The prison agreement is designed
to help in creating the new consensus, which
should enable Hamas to conduct a policy based on a
compromise between the ideology and theology of
the movement and the requirements of the
Palestinian people. L’accord des prisons est
destiné à aider à créer le nouveau consensus,
qui devrait permettre au Hamas de conduire une
politique basée sur un compromise entre l’idéologie
et la théologie du mouvement et les demandes du
peuple palestinien.
La ligne possible : l’OLP,
conduite par Mahmoud Abbas, entamera des négociations
avec Israël et présentera l’accord (s’il y
en a un), pour ratification,à un référendum
palestinien. Le Hamas s’engagera par avance à
accepter le résultat. En même temps, le Hamas déclarera
une hudna (armistice) pour de nombreuses années,
permettant de mettre fin à la violence des deux côtés.
C’EST POSSIBLE.
La question est de savoir si le gouvernement israélien
le désire. Pour l’instant, ce ne semble pas être
le cas.
Il appelle ouvertement à la définition
de « frontières permanentes » d’Israël
unilatéralement avec l’annexion de larges zones
de territoire. Une telle politique nécessite une
situation de « pas de partenaire ».
Cela signifie que le gouvernement rejettera tout
ce qui pourrait créer un partenaire crédible,
qui serait accepté par le reste du monde.

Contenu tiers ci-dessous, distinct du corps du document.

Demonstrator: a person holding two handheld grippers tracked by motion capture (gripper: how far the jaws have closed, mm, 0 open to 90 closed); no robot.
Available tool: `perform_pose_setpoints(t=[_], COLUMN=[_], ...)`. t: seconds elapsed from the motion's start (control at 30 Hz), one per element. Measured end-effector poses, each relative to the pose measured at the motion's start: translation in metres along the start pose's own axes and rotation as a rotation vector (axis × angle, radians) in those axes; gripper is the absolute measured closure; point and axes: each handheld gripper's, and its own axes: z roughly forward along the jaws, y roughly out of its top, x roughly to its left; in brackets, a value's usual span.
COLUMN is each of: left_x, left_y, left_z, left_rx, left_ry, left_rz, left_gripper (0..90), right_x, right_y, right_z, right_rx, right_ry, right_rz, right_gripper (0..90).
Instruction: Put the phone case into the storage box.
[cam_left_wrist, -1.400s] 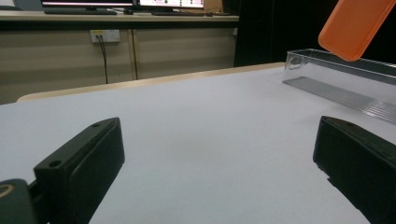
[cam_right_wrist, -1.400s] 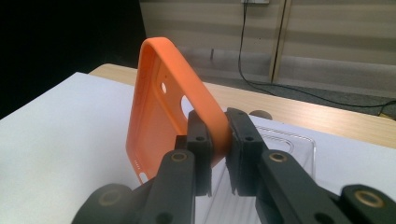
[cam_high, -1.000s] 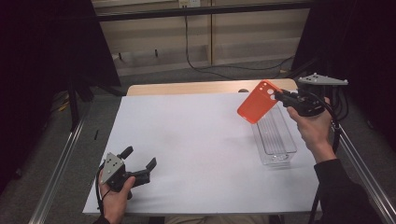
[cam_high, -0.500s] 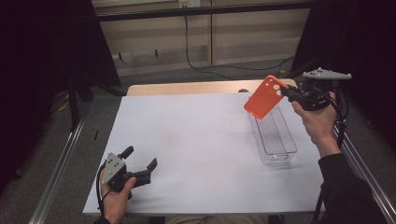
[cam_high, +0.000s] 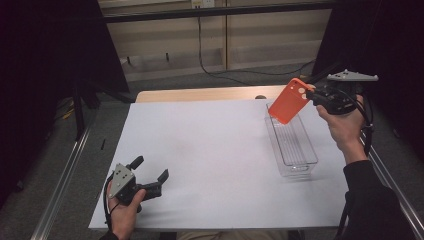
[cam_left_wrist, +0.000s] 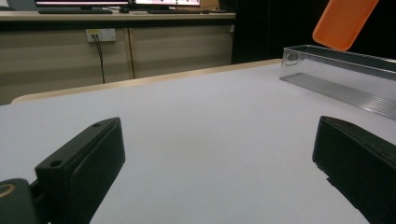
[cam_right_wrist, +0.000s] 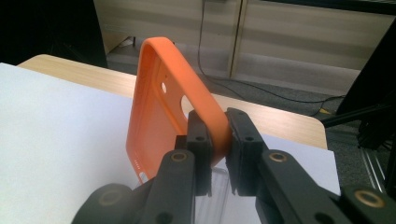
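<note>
Fingers (cam_right_wrist: 238, 140) of my right gripper (cam_high: 314, 96) are pressed together on one long edge of the orange phone case (cam_high: 290, 100), near its camera-hole end, so the case juts out from them with its long axis slanting down and away toward the table's middle. It hangs in the air, touching nothing else, its lower end above the far end of the clear tray (cam_high: 310, 150). That tray lies on the right side of the white table (cam_high: 210, 150), its long axis running from me toward the far edge, directly below and slightly nearer than my grip. My guess is the case goes down into it, which would call for swinging its length into line with the tray. My left gripper (cam_high: 150, 181) rests at the near left corner, fingers (cam_left_wrist: 84, 163) spread wide and empty, well apart from all this; the right hand is plainly the nearer one.
</note>
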Motion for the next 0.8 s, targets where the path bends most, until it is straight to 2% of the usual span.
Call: perform_pose_setpoints(t=[0.27, 0.73, 0.8], left_x=[0.001, 0.000, 0.000], left_y=[0.000, 0.000, 0.000], left_z=[0.000, 0.001, 0.000], left_rx=[0.007, 0.009, 0.012], left_ry=[0.001, -0.001, -0.002], left_rz=[0.007, 0.007, 0.013], left_gripper=[2.3, 2.3, 2.5], right_x=[-0.002, -0.009, -0.012], right_y=[-0.002, -0.005, -0.007], right_z=[0.008, 0.025, 0.028], right_rx=[0.018, 0.044, 0.048], right_ry=[-0.002, -0.041, -0.052], right_rz=[-0.012, -0.022, -0.009], right_gripper=[80.2, 80.1, 80.1])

Pendant le procès-spectacle de
Marwan Barghouti, nous - mes collègues et moi -
étions hors de la sale, portent des affiches qui
disaient : « envoyez Barghouti à la
table de négociations et pas en prison ! »
Mais l’existence de ce document fait penser que
de l’avoir envoyé en prison a peut-être été
le plus beau cadeau que le gouvernement lui a
fait, à lui et au peuple palestinien.